Produce an exact transcription of the data, with the images left out.

[Records drawn from a dataset]
-- -- --

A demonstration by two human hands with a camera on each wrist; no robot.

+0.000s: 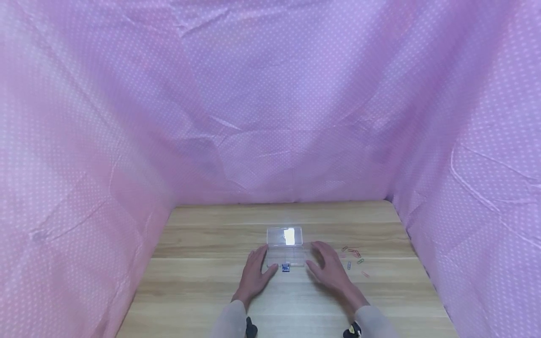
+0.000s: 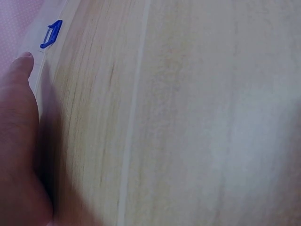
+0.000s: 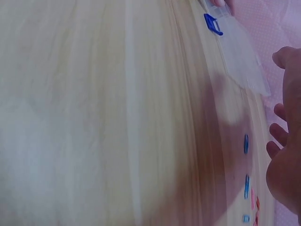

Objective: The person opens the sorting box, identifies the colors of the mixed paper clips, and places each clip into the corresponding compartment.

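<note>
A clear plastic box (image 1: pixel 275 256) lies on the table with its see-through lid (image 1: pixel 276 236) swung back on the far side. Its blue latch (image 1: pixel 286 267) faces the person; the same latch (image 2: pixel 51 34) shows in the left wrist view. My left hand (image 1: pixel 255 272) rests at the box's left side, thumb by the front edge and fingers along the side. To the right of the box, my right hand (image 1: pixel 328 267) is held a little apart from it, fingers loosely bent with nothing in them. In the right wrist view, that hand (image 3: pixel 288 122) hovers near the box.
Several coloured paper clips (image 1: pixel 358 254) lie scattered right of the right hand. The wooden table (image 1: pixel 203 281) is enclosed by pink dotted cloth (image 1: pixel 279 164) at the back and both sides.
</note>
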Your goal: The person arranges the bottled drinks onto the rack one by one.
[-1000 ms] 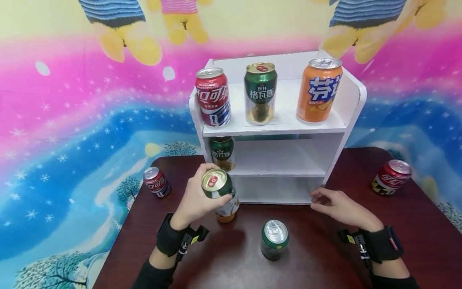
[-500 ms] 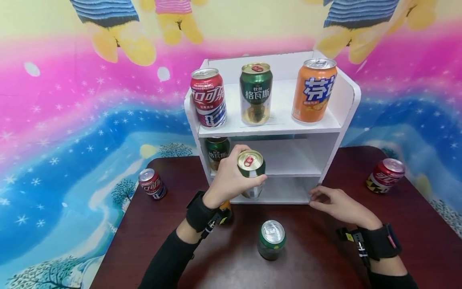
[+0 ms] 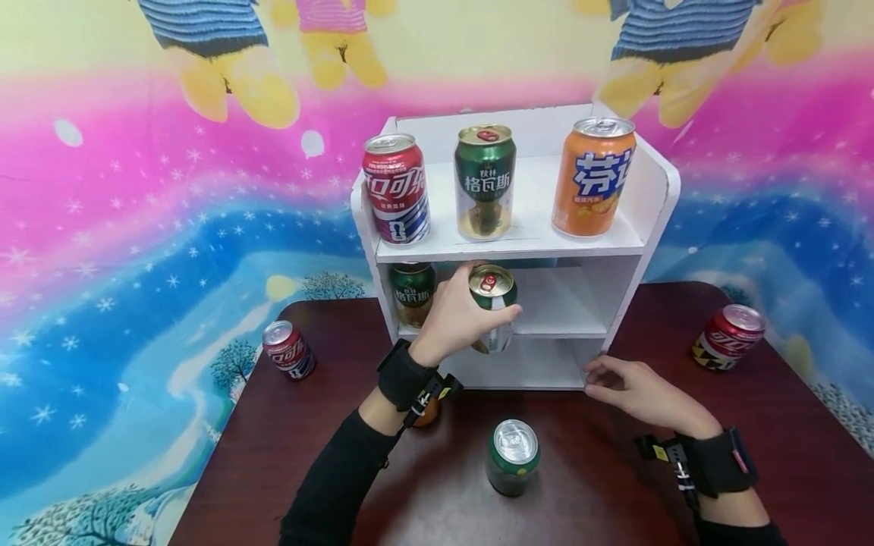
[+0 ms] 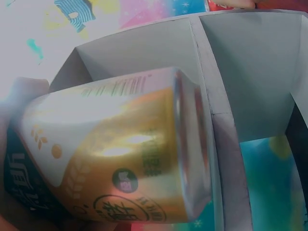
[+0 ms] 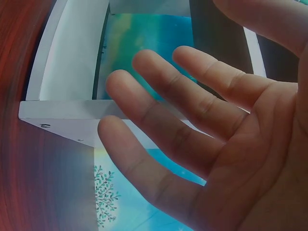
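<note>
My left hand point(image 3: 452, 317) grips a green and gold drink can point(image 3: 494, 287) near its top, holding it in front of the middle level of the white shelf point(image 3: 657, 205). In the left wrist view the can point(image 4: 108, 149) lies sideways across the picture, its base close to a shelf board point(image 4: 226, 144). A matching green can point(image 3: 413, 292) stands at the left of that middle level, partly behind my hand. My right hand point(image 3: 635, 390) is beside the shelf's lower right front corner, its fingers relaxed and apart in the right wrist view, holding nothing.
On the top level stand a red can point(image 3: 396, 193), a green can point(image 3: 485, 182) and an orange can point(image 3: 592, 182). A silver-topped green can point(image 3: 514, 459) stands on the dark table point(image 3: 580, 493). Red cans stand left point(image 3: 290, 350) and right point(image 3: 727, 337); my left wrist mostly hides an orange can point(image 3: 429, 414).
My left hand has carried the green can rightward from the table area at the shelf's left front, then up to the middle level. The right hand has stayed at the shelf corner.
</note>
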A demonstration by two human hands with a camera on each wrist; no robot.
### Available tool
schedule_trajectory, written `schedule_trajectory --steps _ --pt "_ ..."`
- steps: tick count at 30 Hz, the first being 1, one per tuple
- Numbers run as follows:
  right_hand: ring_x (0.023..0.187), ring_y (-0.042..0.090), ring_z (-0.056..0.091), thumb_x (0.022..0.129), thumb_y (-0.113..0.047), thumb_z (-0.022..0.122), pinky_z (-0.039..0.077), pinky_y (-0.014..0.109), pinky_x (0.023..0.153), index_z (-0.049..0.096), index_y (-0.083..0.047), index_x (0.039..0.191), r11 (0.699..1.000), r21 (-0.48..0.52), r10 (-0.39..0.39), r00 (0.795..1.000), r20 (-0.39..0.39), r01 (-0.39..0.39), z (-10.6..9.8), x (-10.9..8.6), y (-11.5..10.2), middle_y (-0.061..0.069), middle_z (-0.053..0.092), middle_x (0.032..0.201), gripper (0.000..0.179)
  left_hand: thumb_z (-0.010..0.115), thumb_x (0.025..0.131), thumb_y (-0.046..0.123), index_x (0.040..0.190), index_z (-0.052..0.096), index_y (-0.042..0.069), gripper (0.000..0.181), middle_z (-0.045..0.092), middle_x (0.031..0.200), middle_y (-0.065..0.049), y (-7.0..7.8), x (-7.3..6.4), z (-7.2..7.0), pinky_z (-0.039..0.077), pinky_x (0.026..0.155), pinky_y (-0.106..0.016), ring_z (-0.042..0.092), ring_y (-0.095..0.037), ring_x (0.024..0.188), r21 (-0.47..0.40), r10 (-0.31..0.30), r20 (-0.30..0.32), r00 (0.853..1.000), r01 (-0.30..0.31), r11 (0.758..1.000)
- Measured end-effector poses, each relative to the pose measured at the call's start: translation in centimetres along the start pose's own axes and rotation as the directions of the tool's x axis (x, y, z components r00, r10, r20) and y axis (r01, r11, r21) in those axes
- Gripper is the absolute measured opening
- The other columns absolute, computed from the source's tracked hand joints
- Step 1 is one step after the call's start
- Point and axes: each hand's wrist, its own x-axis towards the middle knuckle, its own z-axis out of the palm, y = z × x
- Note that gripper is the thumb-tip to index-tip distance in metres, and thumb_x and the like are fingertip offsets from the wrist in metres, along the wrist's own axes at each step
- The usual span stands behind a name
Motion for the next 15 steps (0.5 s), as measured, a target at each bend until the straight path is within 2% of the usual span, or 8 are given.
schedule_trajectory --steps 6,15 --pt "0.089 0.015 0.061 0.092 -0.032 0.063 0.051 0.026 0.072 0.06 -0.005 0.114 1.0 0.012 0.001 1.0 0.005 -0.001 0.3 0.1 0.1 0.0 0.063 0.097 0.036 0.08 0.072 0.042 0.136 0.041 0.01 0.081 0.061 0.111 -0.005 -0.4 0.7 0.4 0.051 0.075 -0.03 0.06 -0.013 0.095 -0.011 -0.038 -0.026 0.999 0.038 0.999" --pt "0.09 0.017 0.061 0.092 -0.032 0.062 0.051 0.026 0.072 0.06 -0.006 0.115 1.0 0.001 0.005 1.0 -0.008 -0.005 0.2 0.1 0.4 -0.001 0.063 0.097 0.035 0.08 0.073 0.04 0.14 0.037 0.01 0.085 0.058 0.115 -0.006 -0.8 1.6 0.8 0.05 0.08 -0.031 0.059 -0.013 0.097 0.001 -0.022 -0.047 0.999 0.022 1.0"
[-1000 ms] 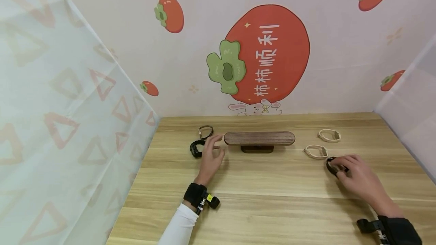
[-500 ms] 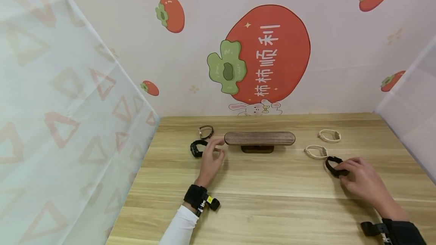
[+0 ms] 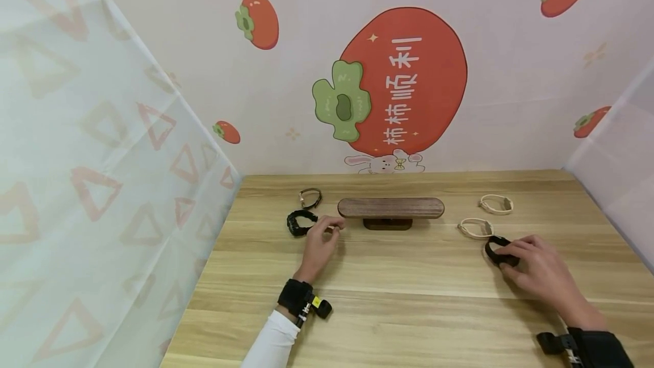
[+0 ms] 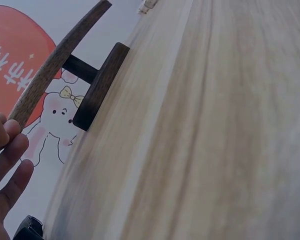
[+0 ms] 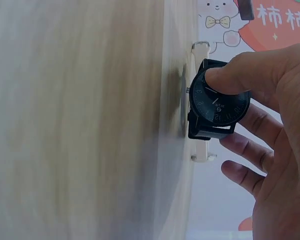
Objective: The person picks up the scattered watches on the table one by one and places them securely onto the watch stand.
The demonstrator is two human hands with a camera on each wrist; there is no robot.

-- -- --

§ EXERCISE RESULT:
A demonstration by two human hands with a camera on each wrist; no robot.

+0.000s: 
+0.000s: 
+0.000s: 

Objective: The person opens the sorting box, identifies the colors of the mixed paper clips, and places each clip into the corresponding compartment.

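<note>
A clear plastic box (image 1: pixel 275 256) lies on the table with its see-through lid (image 1: pixel 276 236) swung back on the far side. Its blue latch (image 1: pixel 286 267) faces the person; the same latch (image 2: pixel 51 34) shows in the left wrist view. My left hand (image 1: pixel 255 272) rests at the box's left side, thumb by the front edge and fingers along the side. To the right of the box, my right hand (image 1: pixel 328 267) is held a little apart from it, fingers loosely bent with nothing in them. In the right wrist view, that hand (image 3: pixel 288 122) hovers near the box.
Several coloured paper clips (image 1: pixel 358 254) lie scattered right of the right hand. The wooden table (image 1: pixel 203 281) is enclosed by pink dotted cloth (image 1: pixel 279 164) at the back and both sides.
</note>
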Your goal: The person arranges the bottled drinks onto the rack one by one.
[-1000 ms] 
[-500 ms] 
[+0 ms] 
[+0 ms] 
[+0 ms] 
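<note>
My left hand point(image 3: 452, 317) grips a green and gold drink can point(image 3: 494, 287) near its top, holding it in front of the middle level of the white shelf point(image 3: 657, 205). In the left wrist view the can point(image 4: 108, 149) lies sideways across the picture, its base close to a shelf board point(image 4: 226, 144). A matching green can point(image 3: 413, 292) stands at the left of that middle level, partly behind my hand. My right hand point(image 3: 635, 390) is beside the shelf's lower right front corner, its fingers relaxed and apart in the right wrist view, holding nothing.
On the top level stand a red can point(image 3: 396, 193), a green can point(image 3: 485, 182) and an orange can point(image 3: 592, 182). A silver-topped green can point(image 3: 514, 459) stands on the dark table point(image 3: 580, 493). Red cans stand left point(image 3: 290, 350) and right point(image 3: 727, 337); my left wrist mostly hides an orange can point(image 3: 429, 414).
My left hand has carried the green can rightward from the table area at the shelf's left front, then up to the middle level. The right hand has stayed at the shelf corner.
</note>
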A demonstration by two human hands with a camera on each wrist; no robot.
### Available tool
schedule_trajectory, written `schedule_trajectory --steps _ --pt "_ ..."`
- steps: tick count at 30 Hz, the first being 1, one per tuple
- Numbers run as follows:
  right_hand: ring_x (0.023..0.187), ring_y (-0.042..0.090), ring_z (-0.056..0.091), thumb_x (0.022..0.129), thumb_y (-0.113..0.047), thumb_z (-0.022..0.122), pinky_z (-0.039..0.077), pinky_y (-0.014..0.109), pinky_x (0.023..0.153), index_z (-0.049..0.096), index_y (-0.083..0.047), index_x (0.039..0.191), r11 (0.699..1.000), r21 (-0.48..0.52), r10 (-0.39..0.39), r00 (0.795..1.000), r20 (-0.39..0.39), r01 (-0.39..0.39), z (-10.6..9.8), x (-10.9..8.6), y (-11.5..10.2), middle_y (-0.061..0.069), middle_z (-0.053..0.092), middle_x (0.032..0.201), gripper (0.000..0.179)
  left_hand: thumb_z (-0.010..0.115), thumb_x (0.025..0.131), thumb_y (-0.046..0.123), index_x (0.040..0.190), index_z (-0.052..0.096), index_y (-0.042..0.069), gripper (0.000..0.181), middle_z (-0.045..0.092), middle_x (0.031..0.200), middle_y (-0.065..0.049), y (-7.0..7.8), x (-7.3..6.4), z (-7.2..7.0), pinky_z (-0.039..0.077), pinky_x (0.026..0.155), pinky_y (-0.106..0.016), ring_z (-0.042..0.092), ring_y (-0.095..0.037), ring_x (0.024..0.188), r21 (-0.47..0.40), r10 (-0.31..0.30), r20 (-0.30..0.32), r00 (0.853..1.000), r01 (-0.30..0.31), r11 (0.758..1.000)
- Measured end-effector poses, each relative to the pose measured at the call's start: translation in centimetres along the start pose's own axes and rotation as the directions of the tool's x axis (x, y, z components r00, r10, r20) and y axis (r01, r11, r21) in those axes
- Gripper is the absolute measured opening
- The other columns absolute, computed from the source's tracked hand joints
- Step 1 is one step after the call's start
- Point and axes: each hand's wrist, its own x-axis towards the middle knuckle, its own z-axis out of the palm, y = z × x
- Note that gripper is the thumb-tip to index-tip distance in metres, and thumb_x and the like are fingertip offsets from the wrist in metres, along the wrist's own axes at each step
- The usual span stands behind a name
Motion for the next 15 steps (0.5 s), as measured, a target at each bend until the straight path is within 2% of the usual span, or 8 are given.
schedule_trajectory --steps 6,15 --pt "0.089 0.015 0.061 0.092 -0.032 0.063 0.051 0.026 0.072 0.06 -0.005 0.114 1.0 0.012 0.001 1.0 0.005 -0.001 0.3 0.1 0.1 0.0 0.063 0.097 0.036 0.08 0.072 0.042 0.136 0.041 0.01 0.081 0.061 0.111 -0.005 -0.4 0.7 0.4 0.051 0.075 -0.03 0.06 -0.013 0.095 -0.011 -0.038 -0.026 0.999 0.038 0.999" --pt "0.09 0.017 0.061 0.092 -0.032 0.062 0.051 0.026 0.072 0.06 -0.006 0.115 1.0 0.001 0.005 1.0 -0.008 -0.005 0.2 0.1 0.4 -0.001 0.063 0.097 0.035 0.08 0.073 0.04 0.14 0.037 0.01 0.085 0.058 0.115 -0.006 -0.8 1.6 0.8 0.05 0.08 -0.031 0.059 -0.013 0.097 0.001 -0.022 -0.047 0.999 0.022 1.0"
[-1000 ms] 
[-500 ms] 
[+0 ms] 
[+0 ms] 
[+0 ms] 
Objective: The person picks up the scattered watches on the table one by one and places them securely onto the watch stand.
The demonstrator is two human hands with a camera on each wrist; there is no robot.

What this exercise required has been given in full.